Wednesday, December 30, 2015

Scifi Technology For the Next Decade

Despite my grouchy doominess, there are technologies that can bring a brighter future, once the govt gets out of the way.






Billiard-ball nuclear reactor. A few grams of uranium wrapped in carbon fiber the size and shape of a billiard ball. Invented at MIT by a team of Chinese and American scientists. Physically impossible to melt down because the uranium can't get close enough together to overheat and burn through the carbon fiber. Handling is automated by robots. Construction time for reactors is seven years instead of ten-plus for standard reactor designs. Expect these everywhere in the world. Oh, and the largest pile of uranium ore? It's under Tennessee.
Fracking is a thing. Thanks to fracking, the USA is the largest oil exporting nation again.
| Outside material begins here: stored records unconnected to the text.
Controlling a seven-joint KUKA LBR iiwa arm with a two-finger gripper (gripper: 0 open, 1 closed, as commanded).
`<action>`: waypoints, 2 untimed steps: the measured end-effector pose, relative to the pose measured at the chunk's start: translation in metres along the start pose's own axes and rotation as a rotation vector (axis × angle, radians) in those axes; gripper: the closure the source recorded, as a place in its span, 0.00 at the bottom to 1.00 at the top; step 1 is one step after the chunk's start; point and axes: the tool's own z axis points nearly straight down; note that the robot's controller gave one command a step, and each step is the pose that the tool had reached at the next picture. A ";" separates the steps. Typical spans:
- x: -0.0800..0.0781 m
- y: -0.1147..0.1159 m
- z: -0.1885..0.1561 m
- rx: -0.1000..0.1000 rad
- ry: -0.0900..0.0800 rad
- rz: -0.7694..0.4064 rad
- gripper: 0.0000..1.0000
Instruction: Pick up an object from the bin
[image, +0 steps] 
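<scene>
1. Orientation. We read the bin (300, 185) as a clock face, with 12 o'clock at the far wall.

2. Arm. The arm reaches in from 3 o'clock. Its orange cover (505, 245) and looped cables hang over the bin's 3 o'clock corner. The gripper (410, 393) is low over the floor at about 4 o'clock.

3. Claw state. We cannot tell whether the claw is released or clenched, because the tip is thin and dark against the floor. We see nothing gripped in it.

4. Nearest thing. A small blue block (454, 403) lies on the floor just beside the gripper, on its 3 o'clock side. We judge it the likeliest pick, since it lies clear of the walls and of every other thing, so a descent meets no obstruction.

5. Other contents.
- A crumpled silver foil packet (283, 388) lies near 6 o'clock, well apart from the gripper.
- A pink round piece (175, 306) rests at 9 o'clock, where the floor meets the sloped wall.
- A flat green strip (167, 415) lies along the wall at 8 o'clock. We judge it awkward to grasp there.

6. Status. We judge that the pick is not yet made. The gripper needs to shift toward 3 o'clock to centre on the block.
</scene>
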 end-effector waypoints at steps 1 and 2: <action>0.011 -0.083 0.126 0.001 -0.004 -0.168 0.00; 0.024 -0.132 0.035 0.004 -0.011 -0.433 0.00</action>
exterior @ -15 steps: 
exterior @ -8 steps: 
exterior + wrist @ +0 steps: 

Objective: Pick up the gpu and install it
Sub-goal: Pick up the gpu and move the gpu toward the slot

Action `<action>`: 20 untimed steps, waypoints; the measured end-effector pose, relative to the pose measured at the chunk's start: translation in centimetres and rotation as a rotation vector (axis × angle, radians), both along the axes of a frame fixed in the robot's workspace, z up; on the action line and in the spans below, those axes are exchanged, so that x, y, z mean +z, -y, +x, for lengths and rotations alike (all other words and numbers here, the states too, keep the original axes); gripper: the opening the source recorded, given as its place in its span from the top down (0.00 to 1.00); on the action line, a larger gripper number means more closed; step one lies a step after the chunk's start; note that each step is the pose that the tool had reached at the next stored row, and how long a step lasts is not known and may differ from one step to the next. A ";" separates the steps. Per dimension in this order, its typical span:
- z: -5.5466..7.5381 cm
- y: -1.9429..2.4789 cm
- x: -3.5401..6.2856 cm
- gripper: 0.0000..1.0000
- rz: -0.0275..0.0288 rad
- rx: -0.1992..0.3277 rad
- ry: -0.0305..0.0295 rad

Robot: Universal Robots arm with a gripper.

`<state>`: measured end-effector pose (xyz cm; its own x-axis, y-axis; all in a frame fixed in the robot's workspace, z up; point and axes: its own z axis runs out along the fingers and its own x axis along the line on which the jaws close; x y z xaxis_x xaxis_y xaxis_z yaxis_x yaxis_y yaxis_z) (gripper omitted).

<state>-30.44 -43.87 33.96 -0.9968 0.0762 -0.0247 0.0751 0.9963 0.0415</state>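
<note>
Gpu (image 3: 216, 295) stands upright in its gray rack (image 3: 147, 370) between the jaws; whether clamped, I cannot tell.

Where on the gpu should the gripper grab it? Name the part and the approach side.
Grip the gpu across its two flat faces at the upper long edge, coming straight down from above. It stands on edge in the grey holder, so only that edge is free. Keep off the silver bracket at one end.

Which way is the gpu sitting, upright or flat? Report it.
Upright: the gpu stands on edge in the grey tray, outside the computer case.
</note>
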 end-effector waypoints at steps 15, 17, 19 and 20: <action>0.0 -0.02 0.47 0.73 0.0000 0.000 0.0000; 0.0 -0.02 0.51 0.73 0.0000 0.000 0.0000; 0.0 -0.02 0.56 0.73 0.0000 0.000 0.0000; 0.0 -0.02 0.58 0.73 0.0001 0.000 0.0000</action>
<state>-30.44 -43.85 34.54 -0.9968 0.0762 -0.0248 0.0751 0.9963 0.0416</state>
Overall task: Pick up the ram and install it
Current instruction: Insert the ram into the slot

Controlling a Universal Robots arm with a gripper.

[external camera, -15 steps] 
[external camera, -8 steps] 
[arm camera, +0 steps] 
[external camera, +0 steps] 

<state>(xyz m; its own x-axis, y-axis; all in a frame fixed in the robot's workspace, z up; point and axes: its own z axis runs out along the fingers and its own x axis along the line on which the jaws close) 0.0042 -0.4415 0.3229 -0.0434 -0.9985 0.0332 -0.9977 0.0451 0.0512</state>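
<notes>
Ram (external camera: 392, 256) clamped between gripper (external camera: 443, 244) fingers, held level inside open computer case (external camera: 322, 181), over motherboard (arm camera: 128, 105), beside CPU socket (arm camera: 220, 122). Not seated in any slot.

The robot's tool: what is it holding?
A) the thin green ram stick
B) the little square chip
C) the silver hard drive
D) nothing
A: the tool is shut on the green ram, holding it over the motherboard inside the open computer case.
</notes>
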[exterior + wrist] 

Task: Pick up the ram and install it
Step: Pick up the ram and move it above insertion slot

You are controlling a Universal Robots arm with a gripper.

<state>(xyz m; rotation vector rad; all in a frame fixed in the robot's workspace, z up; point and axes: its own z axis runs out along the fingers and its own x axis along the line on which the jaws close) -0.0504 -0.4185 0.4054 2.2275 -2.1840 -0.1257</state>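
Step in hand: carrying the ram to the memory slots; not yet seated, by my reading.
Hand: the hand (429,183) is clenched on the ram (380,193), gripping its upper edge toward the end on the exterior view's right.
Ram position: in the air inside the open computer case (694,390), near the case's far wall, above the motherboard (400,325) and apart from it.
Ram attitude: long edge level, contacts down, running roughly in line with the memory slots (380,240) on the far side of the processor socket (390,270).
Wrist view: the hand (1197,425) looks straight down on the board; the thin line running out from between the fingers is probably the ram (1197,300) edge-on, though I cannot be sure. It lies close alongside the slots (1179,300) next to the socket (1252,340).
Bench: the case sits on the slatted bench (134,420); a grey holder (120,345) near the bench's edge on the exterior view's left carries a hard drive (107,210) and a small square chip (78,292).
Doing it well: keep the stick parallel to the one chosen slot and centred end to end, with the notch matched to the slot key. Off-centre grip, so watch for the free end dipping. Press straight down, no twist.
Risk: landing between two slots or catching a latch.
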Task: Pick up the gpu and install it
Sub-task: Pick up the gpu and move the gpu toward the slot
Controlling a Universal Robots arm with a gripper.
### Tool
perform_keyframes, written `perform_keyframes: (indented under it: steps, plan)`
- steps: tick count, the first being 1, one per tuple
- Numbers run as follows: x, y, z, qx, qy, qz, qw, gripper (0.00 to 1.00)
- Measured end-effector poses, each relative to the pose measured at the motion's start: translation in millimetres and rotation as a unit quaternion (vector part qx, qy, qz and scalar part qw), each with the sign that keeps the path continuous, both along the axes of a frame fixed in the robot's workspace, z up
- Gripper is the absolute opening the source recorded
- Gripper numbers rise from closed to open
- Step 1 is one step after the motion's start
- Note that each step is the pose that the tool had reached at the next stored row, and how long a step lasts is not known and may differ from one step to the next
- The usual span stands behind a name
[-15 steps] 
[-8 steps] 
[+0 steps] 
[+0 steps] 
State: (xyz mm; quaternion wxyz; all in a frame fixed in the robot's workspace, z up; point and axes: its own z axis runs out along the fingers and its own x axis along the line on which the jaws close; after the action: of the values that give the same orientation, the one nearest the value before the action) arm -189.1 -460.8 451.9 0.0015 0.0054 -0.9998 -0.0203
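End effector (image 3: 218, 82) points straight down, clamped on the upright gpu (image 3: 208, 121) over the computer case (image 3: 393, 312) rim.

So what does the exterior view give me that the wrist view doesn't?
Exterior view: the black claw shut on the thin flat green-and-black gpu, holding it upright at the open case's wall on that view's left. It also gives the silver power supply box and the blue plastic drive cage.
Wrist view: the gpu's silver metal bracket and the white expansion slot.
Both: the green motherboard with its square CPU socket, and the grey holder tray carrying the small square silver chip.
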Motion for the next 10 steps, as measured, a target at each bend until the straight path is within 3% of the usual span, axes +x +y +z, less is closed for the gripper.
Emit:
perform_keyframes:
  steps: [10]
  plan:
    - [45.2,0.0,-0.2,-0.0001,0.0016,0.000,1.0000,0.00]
We export more than the USSR. Side effect of fracking is the release of natural gas along with oil and tar droplets. The gas can't really be exported, so that's going to end up a major fuel for domestic use for the next 40 years or so. Fracking is going to last around 40 years, rough estimate. Possibly longer, but probably about that long. Cleanup of the benzene will probably take longer. To be fair, fracking liquids generally go quite a bit deeper than drinking water wells. But some deposits are closer to the surface, and it IS possible to snag the benzene from your own well with carbon filters.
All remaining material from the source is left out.